Created attachment 330857 [details] [review] Fix for hanging GstRTSPConnection If conn->may_cancel isn't reset to TRUE the next entrance in build_next may hang if there is no data received through read_bytes since the socket is blocking with an infinite timeout.
I have been using this patch for several days now and it seems to resolve the issue.
Review of attachment 330857 [details] [review]: ::: gst-libs/gst/rtsp/gstrtspconnection.c @@ +2162,3 @@ } done: + conn->may_cancel = TRUE; This seems to defeat the purpose of this may_cancel flag. If you end up here because STATE_START and then STATE_DATA_HEADER/READ_LINES, and then no more data is there until the next iteration, it would go out here. The intention of the flag seems to be to not allow interruptions in the middle of RTSP messages (why?!) and at the end of the message it will go to STATE_END where may_cancel is set to TRUE again. Where does it end up for you, what's the events that lead to reading being called without timeout/cancellable? @@ +2168,3 @@ invalid_body_len: { + conn->may_cancel = TRUE; This one probably makes sense, but after this the connection is unusable anyway, right?
Hi Sebastian, thank you for your help. It looks like the may_cancel flag is used only inside the while(true) loop in build_next() and NOT re-establishing it's state on exit looks odd. If an error inside the loop occurs (maybe because of lost data, lost synchronisation because the remote endpoint sent invalid data, ...) it seems important to re-establish the cancelability, i.e. not doing that only upon receiving a whole, valid rtsp message. If the remote endpoint randomly disappears and somehow the read functions return an error the next build_next() re-entrance read of the first byte of the header hangs forever when it should return 0 and let gst_rtspsrc_loop_udp() call gst_rtsp_conninfo_reconnect(). In that case you can't change the state of the rtspsrc element to NULL for instance, resulting in a deadlock.
But isn't this while loop just running until all data was read from the connection?
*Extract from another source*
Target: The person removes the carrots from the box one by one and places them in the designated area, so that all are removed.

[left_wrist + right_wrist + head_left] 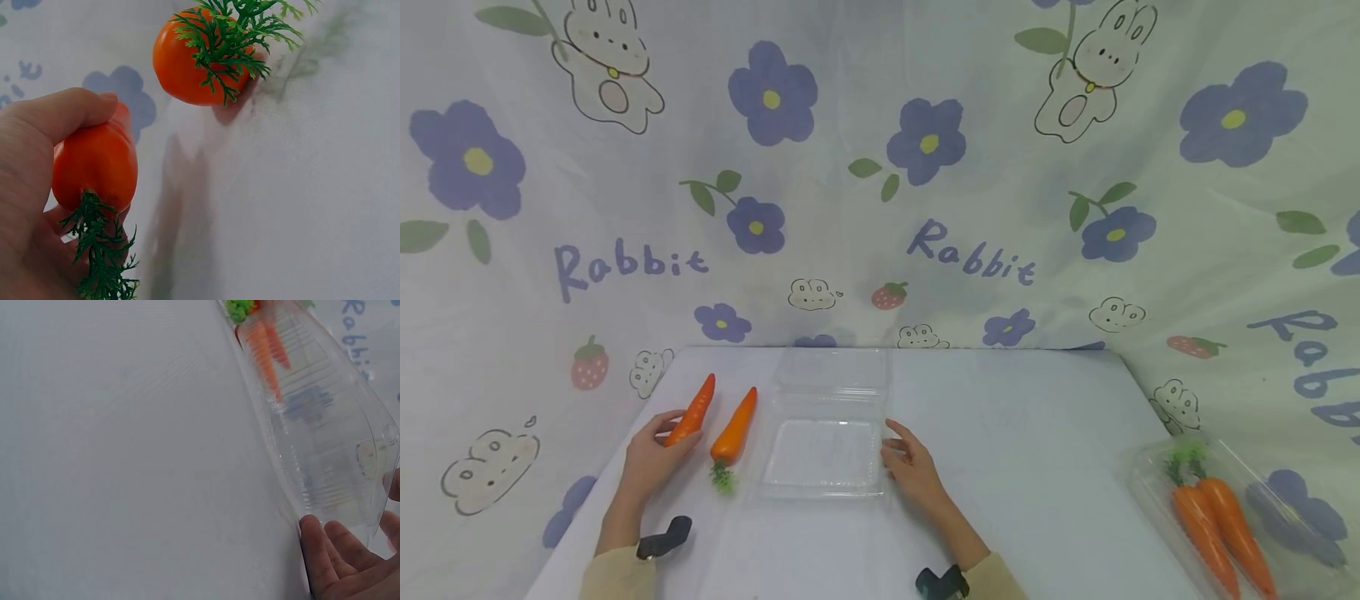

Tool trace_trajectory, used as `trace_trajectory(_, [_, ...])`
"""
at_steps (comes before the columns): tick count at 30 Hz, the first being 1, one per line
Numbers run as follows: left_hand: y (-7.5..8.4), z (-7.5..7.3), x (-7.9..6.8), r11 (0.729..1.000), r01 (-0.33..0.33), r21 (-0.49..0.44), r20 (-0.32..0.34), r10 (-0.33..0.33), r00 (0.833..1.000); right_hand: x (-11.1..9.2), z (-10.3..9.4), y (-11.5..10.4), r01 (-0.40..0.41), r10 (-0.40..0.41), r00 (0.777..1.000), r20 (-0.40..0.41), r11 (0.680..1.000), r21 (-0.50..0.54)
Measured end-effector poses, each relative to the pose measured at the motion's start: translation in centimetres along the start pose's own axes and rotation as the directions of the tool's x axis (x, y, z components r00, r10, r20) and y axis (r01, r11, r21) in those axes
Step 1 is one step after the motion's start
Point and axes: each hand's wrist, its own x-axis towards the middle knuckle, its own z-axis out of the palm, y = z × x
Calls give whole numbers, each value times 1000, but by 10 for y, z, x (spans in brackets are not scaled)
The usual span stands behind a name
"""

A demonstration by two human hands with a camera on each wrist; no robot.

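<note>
One orange carrot [691, 412] is held, another carrot [734, 429] lying beside an open clear container [823, 457].

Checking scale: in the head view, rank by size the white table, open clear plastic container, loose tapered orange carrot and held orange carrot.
White table
Open clear plastic container
Loose tapered orange carrot, held orange carrot: look alike, one partly covered

Four carrots [733, 429], two on the left side and two inside a box on the right; two clear plastic boxes [823, 492]; one left hand [655, 458] and one right hand [917, 475]; two beige sleeves [617, 575]; two dark wrist devices [665, 537]; one white tabletop [1022, 467]; three printed strawberries [889, 297]; two printed full-length rabbits [1082, 92].
</note>
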Motion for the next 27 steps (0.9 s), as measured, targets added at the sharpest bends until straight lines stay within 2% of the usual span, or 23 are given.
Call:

That is, isn't it stopping when currently no new data is available in the middle of a message... and would then later continue from the middle of the message if data becomes available again?
Yes it seems to try and complete a whole message. But if the rtsp server looses it's state and responds with invalid data that triggers an error on our side, and after that stops responding won't try and establish a new rtsp connection. If this makes any sense.
Yes if state is lost, things should reset. However you would now also make reading in the middle of a message interruptible if reading a single messages is split over multiple calls. Or not?
I don't think so because fill_raw_bytes() calls g_input_stream_read() and handles it "NULL" if conn->may_cancel is FALSE. This calls g_socket_input_stream_read() which calls g_socket_receive_with_blocking() with blocking=TRUE BUT with a NULL cancellable, which ultimately means the rtspsrc holds the task mutex until data arrives, which might be never.
Right, so in that case problems are even worse and we would block there potentially forever :) I guess the patch is ok then, just that there are far more problems.
commit 75f43da4c8f1531f714f17c1674dde21d09fc43d Author: Sergio Torres Soldado <torres.soldado@gmail.com> Date: Mon Jul 4 17:19:08 2016 +0100 rtspconnection: Fix potential deadlock caused by blocking read forever Reset the connection "may_cancel" property to avoid a potential deadlock if there is no data to read and the socket stays blocked forever. https://bugzilla.gnome.org/show_bug.cgi?id=768249
cool, thank you Sebastian :)